Again, Stobbe gave a positive assessment of Graham—but his decision to even address the question of Graham’s alleged liberalism suggests that at least some Mennonite Brethren harbored such critiques of the evangelist.

Certainly other Anabaptists were concerned about Graham’s potential liberalism. The Brethren in Christ missionary and bishop Arthur Climenhaga, for example, who posed smilingly alongside the evangelist in 1967 did not always possess such affinity for Graham. Climenhaga confessed in his memoirs that he initially opposed Graham for “mixing in a bit too much on certain wide theological levels.”5 This phrasing suggests a covert reference to Graham’s 1957 decision to cooperate with mainliners and Catholics. Climenhaga later changed his mind about Graham, particularly after working alongside the evangelist when he came to Bulawayo, Zimbabwe, in 1960. Climenhaga would later serve as executive director of the National Association of Evangelicals, in which role he worked closely and frequently with Graham.6

Other Mennonites and Brethren in Christ objected on more conventionally Anabaptist theological grounds. They looked askance at the evangelist’s embodiment of American nationalism and his implicit if not-always-explicit support for war and militarism. For instance, as a doctoral student living in Amsterdam in 1954, the future Eastern Mennonite College and University of Amsterdam professor Irvin B. Horst lobbed such a critique at the globe-trotting evangelist. Horst reported on Graham’s services in that city. While he praised Graham’s skills as an evangelist and concluded that evangelists “are direly needed in our sinful world,” Horst nevertheless had criticisms of Graham and his style:

He is certainly not an Amos or a Jeremiah and has very little perception of the social and economic implications of the Gospel. Unlike the early Christians and Anabaptists, [he sees] . . . no tension between his program and the powers of this world. . . . [W]ith the sensation that goes with evangelism we must not unthinkingly consider evangelism the sole work of the church or the note of repentance the complete message of the Gospel.”7

Black and white photo of four men sitting around a table with food on it.

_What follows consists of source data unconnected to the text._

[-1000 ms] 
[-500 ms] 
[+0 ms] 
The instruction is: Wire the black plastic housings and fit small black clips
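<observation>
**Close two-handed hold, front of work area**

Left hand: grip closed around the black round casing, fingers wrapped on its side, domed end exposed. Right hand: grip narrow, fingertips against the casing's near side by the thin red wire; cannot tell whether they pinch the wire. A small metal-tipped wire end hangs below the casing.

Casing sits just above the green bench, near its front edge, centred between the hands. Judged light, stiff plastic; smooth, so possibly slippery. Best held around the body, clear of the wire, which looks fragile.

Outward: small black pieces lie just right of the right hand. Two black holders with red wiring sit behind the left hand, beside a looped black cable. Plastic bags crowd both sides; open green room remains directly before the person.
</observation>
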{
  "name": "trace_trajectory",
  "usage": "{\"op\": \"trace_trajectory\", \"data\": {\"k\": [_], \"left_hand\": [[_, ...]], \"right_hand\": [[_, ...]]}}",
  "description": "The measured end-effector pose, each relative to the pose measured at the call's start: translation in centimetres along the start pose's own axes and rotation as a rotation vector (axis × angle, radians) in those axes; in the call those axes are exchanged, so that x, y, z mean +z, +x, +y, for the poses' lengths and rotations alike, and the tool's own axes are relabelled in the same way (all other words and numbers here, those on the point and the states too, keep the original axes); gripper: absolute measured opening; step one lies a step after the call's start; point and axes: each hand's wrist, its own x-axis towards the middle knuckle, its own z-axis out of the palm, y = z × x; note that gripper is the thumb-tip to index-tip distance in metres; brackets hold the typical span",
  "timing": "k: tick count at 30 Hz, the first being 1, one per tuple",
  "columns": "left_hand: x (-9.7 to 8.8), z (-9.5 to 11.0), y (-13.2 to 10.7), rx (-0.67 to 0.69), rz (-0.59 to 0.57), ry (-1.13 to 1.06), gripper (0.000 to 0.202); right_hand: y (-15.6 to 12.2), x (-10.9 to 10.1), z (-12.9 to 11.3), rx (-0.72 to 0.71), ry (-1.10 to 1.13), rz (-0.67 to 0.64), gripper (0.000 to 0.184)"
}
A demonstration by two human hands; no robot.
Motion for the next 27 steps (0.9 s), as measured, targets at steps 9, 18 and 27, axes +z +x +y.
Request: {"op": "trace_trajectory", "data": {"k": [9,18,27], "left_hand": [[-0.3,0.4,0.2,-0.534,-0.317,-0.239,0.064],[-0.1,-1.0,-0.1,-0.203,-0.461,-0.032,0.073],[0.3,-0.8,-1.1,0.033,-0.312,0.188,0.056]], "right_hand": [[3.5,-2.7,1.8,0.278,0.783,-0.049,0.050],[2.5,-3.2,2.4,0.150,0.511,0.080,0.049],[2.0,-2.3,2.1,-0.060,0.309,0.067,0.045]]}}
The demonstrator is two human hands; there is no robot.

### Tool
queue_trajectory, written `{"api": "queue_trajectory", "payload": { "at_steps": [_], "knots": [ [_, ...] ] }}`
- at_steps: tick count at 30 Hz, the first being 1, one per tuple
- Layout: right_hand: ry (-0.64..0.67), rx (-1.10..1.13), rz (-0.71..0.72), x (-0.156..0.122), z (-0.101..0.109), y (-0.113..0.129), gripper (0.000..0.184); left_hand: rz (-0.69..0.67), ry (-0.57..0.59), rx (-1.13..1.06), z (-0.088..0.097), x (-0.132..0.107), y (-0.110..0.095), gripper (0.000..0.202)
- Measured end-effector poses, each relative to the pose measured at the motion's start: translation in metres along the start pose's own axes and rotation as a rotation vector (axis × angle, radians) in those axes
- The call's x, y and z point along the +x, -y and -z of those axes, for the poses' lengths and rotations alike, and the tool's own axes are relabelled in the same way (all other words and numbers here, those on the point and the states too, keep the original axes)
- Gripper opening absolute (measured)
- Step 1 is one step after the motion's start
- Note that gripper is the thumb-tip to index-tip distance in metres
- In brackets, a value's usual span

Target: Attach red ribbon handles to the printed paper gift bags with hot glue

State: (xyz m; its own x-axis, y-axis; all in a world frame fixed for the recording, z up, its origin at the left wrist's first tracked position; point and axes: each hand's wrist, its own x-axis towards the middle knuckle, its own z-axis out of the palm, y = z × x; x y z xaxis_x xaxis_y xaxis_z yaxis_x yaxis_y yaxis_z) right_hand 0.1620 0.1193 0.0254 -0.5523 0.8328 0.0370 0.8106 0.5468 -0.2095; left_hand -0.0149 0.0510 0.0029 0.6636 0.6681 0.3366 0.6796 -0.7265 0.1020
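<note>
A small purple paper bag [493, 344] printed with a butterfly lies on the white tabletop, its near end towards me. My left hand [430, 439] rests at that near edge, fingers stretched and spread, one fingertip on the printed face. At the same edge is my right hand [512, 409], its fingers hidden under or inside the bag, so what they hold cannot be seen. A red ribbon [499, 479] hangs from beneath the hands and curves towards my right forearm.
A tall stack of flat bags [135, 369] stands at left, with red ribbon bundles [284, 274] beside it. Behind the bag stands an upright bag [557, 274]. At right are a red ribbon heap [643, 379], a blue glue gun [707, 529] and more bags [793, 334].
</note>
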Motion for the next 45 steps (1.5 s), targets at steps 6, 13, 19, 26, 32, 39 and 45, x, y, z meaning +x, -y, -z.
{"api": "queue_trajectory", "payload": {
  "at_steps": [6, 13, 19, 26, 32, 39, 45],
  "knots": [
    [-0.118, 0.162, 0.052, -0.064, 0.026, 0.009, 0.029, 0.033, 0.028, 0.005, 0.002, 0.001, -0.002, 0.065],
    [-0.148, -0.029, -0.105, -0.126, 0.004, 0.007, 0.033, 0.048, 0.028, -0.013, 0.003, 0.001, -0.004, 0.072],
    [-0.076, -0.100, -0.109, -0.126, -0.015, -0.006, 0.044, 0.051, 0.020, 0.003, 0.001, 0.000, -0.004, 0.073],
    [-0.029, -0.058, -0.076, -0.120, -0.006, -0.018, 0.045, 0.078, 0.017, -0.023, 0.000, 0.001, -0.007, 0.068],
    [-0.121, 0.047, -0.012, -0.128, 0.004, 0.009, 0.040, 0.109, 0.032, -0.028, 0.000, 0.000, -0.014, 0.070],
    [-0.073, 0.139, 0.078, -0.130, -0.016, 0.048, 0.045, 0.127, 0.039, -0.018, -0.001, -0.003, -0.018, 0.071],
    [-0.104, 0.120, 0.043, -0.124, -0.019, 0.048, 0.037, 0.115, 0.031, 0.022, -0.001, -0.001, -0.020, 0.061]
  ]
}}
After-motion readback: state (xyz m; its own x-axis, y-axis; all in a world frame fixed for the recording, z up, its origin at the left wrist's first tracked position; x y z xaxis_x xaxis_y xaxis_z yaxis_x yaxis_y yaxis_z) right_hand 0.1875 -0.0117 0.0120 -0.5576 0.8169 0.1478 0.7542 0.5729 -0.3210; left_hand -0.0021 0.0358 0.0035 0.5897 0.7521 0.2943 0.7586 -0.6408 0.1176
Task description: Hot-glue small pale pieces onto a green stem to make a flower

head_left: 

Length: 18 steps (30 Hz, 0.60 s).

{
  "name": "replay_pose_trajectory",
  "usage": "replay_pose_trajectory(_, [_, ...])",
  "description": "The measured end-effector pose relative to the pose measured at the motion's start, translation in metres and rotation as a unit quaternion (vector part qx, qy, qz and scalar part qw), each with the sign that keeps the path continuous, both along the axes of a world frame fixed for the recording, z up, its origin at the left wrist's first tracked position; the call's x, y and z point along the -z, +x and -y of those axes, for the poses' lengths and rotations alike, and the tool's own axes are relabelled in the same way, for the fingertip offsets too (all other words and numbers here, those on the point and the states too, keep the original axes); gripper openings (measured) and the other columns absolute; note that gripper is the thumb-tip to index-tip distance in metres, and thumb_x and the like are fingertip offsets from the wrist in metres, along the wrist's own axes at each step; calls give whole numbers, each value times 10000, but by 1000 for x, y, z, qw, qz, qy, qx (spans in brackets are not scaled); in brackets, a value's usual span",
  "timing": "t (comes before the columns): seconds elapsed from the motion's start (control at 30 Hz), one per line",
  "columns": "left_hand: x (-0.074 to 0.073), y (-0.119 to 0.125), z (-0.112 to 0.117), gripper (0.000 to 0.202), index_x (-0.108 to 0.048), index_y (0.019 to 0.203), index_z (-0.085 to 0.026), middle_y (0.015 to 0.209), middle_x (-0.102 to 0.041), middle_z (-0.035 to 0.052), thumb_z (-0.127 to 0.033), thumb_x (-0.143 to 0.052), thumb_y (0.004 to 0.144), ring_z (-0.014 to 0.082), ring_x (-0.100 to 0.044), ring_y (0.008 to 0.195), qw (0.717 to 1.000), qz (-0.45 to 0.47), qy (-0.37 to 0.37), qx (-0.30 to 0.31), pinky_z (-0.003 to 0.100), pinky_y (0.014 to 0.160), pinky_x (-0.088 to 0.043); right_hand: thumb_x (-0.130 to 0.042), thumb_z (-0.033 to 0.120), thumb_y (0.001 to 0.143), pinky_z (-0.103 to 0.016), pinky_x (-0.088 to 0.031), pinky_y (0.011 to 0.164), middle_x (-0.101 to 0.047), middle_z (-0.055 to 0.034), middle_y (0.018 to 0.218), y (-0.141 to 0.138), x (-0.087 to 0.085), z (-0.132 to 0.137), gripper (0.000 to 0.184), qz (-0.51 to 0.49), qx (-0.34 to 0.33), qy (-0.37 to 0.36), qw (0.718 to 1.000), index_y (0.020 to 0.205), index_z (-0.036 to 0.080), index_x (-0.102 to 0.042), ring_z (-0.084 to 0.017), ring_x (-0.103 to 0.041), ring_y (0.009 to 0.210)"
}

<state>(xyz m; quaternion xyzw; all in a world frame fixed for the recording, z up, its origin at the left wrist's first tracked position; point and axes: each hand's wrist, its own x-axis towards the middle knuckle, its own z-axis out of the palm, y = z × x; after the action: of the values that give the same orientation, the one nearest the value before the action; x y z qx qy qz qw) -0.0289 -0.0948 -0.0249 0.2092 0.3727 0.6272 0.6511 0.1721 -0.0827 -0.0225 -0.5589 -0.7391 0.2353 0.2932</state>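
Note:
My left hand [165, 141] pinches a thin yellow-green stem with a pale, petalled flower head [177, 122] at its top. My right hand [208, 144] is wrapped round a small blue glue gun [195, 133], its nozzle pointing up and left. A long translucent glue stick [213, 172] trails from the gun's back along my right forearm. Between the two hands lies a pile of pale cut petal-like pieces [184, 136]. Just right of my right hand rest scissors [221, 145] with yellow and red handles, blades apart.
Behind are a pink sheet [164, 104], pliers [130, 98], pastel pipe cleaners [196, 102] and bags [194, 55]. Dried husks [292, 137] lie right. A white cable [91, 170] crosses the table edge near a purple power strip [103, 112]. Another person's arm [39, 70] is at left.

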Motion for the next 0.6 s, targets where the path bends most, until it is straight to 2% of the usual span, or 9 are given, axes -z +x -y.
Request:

In this photo from the Oct. 21, 1961 issue of the Evangelical Visitor, Billy Graham (third from left) meets with representatives of Mennonite and Brethren in Christ churches to discuss his views on war and peace

Horst’s critique of Graham on the basis of his conformity to “the world” parallels another Anabaptist critique of Graham: that he was too uncritical about war and military violence. Indeed, this view of Graham among some North American Anabaptists prompted several leaders within Mennonite Central Committee to invite Graham to a sit-down discussion about war, peace, and nonresistance. The discussion, held over breakfast in Philadelphia during Graham’s 1961 crusade in that city, including some of the luminaries of MCC at that time, including Mennonites John C. Wenger and Elmer Neufeld, and Brethren in Christ C. N. Hostetter Jr.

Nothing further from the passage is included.